I room with a crazy little eastern european man. He won't tell anyone what country he's from and no one can figure out what language he's speaking. He definitely busted out some Italian a few days ago, but only a sentence or two. I'm only guessing that he's eastern european. He's about 5 feet tall but has a gigantic head.
What I do know is that he's probably going home today and, given the amount of cologne he has (I'm only guessing) sprayed around the room with a firehose just for the occassion, I think that's a really good thing.
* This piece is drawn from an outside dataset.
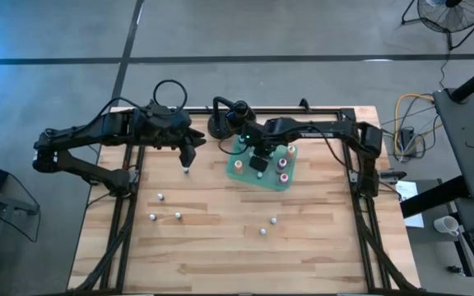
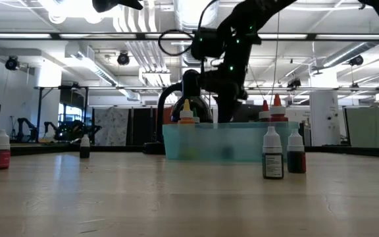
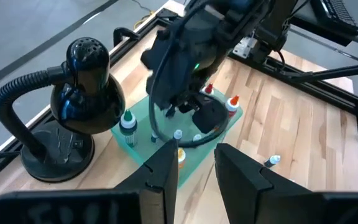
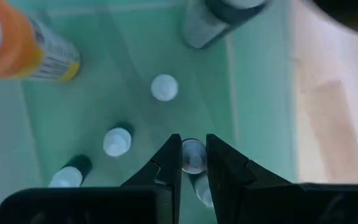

Then again, who knows what I'll get for a replacement.
Side effects of little european man's cologne:
Headache, nausea, general discomfort.
Side effects of arsenic treatment:
Headache, nausea, having to room with little european man.
Has anyone ever told you "I'm getting your arsenic?" If so, I hope you ran away. I'm plugged into the wall. Plus I probably couldn't run that fast. Instead I demanded drugs.
Today's exciting news:
- I apparently have too much phospherous in my blood. Do you think that means I glow in the dark? Cause I think it does. I'm gonna go test that theory.
- I need an MRI. But I hear you ask why. I did too. Well the answer is that I have a headache. Here in the land of modern medicine, that means something has gone horribly wrong. Nothing has actually gone horribly wrong, but they need to test for the horribly wrong thing that hasn't, in fact, gone. Confused? Don't tell anyone in a hospital because they'll sign you up for an MRI.
Favorite quote of the day: "Blame the catholic church for not letting me wear one of those little rubber things."